[Recorded data]
########

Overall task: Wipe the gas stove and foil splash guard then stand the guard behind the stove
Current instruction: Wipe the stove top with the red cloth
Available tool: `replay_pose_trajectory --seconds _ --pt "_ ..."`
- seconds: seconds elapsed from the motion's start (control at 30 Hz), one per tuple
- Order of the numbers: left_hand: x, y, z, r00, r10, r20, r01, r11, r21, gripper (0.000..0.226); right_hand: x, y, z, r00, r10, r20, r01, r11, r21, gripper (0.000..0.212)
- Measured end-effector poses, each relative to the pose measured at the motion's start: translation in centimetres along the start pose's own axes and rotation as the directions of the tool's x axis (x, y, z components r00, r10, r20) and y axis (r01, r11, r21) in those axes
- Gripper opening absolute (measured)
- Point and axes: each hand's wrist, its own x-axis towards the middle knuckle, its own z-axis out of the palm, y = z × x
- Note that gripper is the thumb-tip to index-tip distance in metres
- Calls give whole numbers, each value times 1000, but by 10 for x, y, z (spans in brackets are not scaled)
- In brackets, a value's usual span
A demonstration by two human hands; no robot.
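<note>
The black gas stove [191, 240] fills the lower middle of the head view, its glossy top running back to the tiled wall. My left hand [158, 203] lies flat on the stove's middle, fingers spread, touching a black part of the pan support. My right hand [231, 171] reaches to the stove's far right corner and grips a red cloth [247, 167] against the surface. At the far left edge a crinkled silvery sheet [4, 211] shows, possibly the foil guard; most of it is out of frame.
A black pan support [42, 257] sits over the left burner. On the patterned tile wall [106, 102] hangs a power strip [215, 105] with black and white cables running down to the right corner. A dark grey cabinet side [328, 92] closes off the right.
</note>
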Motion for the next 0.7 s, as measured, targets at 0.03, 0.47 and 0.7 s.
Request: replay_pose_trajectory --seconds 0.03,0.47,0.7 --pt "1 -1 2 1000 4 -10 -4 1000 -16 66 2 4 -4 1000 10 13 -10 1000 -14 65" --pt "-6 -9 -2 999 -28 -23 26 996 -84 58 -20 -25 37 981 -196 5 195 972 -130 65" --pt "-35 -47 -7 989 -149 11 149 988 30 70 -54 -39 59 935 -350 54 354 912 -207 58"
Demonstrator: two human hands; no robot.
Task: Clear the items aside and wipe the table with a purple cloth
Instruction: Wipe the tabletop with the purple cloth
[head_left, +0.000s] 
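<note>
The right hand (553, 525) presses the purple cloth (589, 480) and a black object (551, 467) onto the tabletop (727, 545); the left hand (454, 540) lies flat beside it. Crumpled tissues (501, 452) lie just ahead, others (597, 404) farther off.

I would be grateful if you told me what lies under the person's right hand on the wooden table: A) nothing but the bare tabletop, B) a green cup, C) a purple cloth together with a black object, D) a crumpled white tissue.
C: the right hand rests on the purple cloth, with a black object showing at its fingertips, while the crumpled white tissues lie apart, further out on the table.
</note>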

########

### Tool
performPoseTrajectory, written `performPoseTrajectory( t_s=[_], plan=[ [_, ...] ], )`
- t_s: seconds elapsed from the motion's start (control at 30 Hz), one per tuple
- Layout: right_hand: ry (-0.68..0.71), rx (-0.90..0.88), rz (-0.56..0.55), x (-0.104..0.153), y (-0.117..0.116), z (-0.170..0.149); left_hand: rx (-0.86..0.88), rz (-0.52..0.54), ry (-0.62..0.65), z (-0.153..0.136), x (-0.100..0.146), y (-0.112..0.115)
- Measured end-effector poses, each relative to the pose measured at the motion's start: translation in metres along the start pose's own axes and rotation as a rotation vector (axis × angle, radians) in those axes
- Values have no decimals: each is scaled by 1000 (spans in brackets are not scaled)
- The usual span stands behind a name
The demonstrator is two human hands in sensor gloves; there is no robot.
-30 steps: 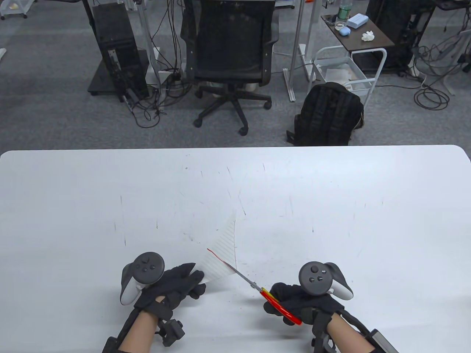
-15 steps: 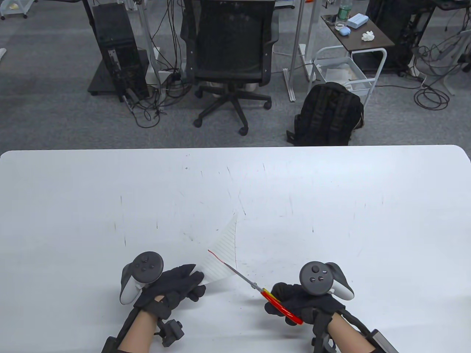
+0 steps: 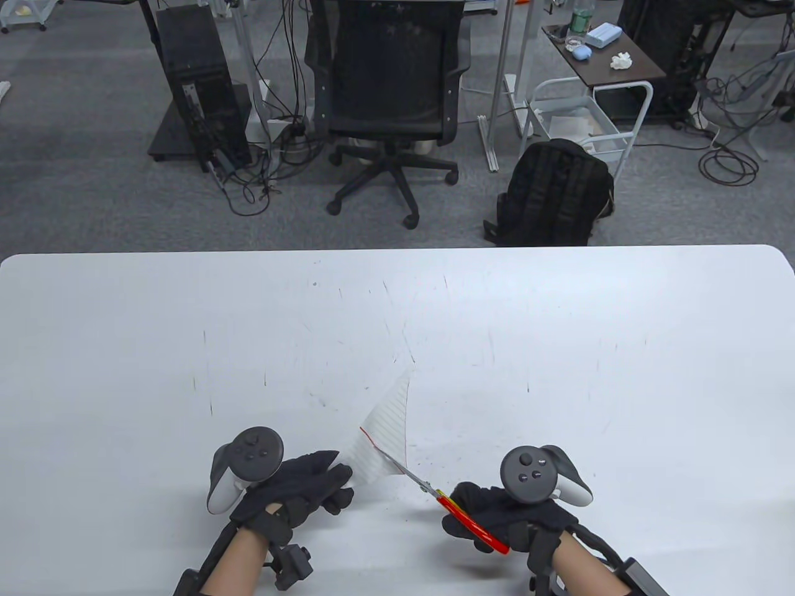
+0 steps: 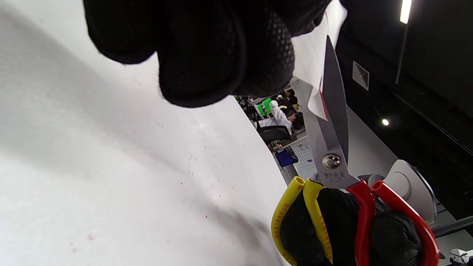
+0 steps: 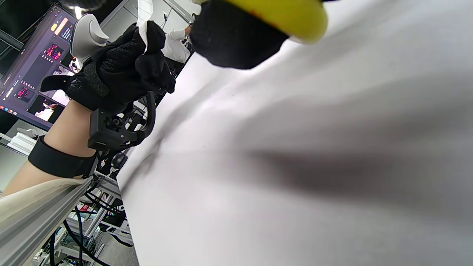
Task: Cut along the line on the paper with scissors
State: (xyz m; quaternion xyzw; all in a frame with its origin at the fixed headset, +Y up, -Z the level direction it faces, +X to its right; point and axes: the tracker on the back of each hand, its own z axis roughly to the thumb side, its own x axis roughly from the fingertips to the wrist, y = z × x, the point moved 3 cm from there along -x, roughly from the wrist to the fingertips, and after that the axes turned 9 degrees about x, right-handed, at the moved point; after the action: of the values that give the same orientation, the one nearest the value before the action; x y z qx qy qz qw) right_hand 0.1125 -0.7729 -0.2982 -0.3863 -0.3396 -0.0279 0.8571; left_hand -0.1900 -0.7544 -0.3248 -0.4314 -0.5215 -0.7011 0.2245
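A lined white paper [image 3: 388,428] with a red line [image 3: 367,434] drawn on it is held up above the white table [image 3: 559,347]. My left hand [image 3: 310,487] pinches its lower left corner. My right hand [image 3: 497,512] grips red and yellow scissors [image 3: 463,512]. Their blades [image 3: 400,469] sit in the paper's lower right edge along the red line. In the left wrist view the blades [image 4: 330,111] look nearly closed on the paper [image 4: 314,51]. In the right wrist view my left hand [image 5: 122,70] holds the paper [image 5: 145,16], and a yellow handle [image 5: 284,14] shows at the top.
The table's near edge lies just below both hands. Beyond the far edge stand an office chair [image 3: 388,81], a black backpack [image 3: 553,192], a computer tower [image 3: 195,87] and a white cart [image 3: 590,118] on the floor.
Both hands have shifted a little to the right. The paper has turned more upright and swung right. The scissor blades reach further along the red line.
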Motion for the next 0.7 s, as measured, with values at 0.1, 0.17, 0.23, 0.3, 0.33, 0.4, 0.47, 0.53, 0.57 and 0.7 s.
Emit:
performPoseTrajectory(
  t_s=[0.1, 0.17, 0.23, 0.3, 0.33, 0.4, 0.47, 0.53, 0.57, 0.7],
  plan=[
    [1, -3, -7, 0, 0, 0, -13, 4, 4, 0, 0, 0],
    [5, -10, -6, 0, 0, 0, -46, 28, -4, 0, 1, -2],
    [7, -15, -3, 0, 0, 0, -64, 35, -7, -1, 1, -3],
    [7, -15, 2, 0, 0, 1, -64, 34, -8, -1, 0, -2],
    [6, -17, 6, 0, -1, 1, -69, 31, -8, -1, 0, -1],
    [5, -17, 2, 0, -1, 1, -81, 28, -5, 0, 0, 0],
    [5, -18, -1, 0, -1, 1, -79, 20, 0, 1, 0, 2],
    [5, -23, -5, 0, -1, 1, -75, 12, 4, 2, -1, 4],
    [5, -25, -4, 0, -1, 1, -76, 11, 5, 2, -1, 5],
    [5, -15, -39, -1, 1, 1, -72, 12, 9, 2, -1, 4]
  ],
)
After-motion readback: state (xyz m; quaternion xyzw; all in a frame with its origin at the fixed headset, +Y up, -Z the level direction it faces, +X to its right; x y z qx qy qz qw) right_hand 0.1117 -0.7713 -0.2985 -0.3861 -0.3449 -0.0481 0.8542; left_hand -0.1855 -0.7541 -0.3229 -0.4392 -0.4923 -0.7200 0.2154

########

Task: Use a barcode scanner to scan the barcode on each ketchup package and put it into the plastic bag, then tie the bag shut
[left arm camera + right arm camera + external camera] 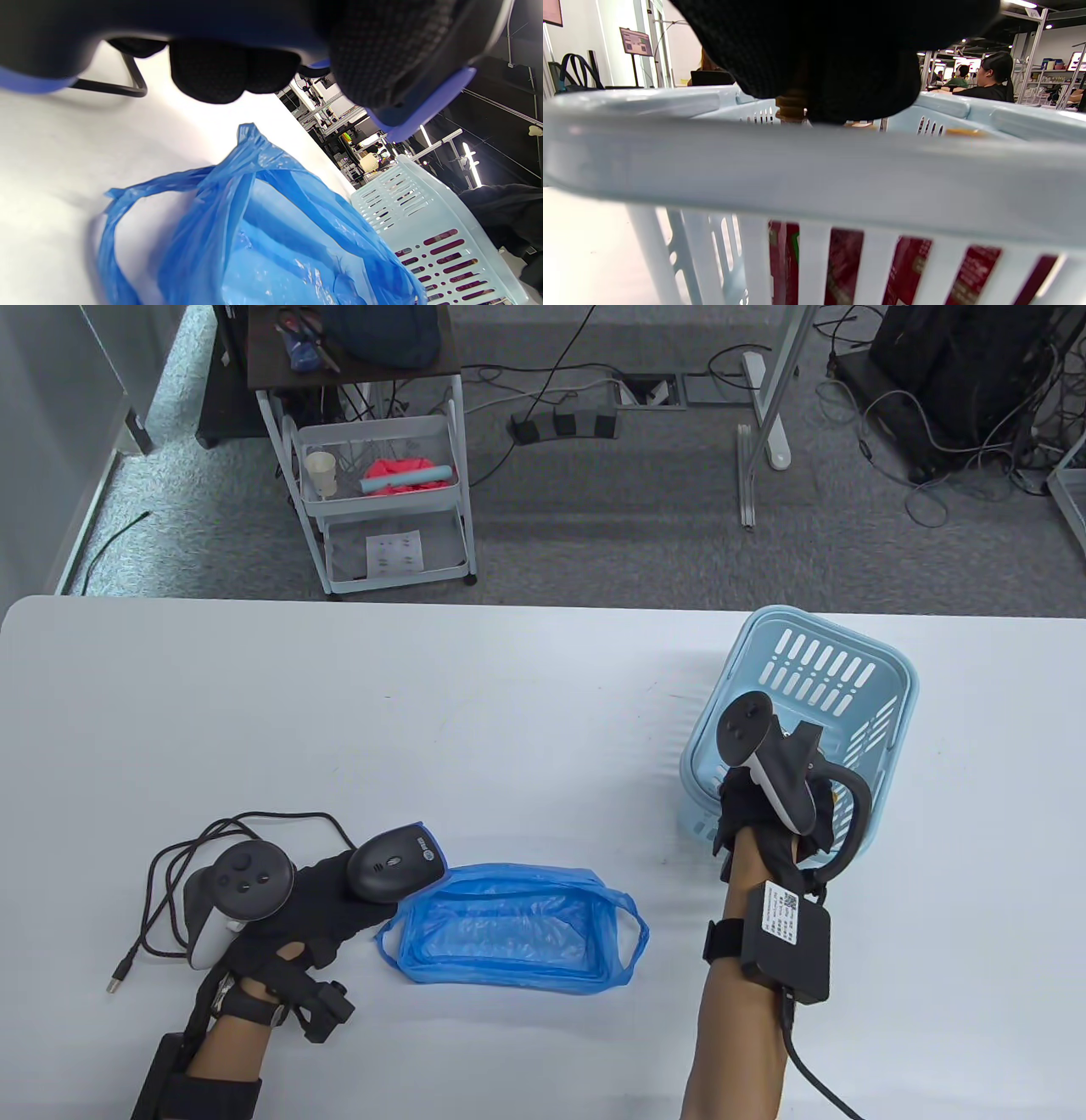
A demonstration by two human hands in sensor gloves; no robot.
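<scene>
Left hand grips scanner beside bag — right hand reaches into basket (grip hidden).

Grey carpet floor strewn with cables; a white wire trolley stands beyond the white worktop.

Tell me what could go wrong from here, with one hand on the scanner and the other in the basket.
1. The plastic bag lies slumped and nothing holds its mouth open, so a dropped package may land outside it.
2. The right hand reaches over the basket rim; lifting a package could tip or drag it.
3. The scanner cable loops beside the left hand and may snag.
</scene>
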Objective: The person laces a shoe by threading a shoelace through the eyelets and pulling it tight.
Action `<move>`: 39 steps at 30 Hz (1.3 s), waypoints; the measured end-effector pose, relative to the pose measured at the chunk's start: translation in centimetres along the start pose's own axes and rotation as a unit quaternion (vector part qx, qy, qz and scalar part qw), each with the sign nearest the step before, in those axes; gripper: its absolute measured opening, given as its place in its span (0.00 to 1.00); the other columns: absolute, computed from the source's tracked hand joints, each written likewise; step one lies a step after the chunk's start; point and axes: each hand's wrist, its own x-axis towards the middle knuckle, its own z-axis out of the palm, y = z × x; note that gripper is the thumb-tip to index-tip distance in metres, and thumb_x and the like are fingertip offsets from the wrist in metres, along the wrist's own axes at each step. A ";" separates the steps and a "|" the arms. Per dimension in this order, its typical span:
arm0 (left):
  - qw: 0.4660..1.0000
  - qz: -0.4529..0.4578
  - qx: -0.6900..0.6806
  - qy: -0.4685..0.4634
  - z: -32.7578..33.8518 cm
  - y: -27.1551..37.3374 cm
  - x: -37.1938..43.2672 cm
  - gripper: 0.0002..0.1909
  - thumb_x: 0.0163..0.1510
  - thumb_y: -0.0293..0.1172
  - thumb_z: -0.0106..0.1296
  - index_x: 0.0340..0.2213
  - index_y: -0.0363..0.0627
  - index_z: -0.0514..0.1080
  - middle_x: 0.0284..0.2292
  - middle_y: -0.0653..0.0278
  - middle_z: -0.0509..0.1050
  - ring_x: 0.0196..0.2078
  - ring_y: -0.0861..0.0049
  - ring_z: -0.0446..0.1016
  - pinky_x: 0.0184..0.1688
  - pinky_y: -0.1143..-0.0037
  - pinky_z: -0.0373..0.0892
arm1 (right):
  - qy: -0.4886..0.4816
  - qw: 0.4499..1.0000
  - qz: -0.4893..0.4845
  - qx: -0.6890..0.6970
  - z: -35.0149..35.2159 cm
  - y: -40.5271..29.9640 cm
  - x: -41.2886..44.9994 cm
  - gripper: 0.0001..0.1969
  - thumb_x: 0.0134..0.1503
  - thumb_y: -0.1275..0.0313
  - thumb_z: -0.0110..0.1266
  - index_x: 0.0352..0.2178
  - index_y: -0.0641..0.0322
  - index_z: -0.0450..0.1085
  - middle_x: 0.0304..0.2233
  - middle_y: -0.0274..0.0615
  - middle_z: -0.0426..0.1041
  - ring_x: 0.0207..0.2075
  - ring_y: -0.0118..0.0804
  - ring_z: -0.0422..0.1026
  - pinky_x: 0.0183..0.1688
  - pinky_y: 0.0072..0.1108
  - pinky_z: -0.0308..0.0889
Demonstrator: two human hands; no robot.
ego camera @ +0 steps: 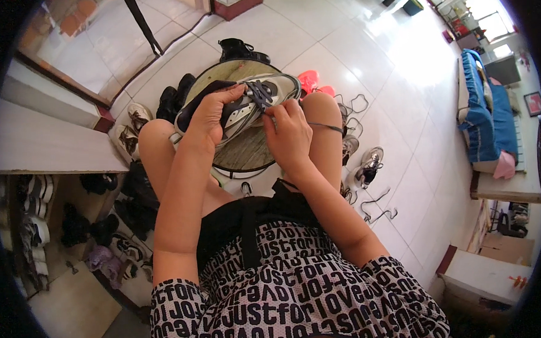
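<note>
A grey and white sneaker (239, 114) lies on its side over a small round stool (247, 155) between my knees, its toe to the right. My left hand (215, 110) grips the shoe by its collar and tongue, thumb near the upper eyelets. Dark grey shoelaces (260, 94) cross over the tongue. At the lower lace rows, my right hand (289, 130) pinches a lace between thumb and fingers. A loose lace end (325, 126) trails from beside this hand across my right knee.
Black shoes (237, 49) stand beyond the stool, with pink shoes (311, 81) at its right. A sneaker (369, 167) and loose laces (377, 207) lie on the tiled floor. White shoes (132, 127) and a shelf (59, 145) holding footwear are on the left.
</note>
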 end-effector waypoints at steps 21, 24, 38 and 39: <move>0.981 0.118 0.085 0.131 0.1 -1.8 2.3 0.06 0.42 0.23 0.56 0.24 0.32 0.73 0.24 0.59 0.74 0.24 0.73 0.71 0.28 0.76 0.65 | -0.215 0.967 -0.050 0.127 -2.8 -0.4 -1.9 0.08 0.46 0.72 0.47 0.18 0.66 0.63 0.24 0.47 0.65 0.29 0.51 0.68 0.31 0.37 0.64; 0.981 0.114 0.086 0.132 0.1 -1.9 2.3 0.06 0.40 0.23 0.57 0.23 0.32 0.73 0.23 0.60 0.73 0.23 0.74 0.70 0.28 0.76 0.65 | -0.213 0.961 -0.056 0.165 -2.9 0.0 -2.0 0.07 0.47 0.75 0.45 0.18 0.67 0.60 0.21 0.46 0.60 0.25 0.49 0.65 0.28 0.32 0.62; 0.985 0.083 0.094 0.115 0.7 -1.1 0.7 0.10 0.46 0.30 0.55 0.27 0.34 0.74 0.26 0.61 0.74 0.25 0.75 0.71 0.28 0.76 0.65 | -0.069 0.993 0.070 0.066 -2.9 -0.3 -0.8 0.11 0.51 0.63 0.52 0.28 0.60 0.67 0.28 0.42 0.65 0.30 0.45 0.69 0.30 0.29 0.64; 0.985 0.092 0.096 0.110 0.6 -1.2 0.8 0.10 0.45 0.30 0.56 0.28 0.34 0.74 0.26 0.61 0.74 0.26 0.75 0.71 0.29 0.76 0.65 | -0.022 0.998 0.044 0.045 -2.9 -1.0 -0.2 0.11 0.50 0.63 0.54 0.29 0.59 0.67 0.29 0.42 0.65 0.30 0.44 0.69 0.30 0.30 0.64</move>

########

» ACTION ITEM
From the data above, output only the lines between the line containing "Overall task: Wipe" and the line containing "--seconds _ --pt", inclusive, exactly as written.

» RESPONSE
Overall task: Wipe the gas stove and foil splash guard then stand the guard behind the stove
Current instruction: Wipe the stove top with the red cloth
Available tool: `replay_pose_trajectory --seconds _ --pt "_ ..."`

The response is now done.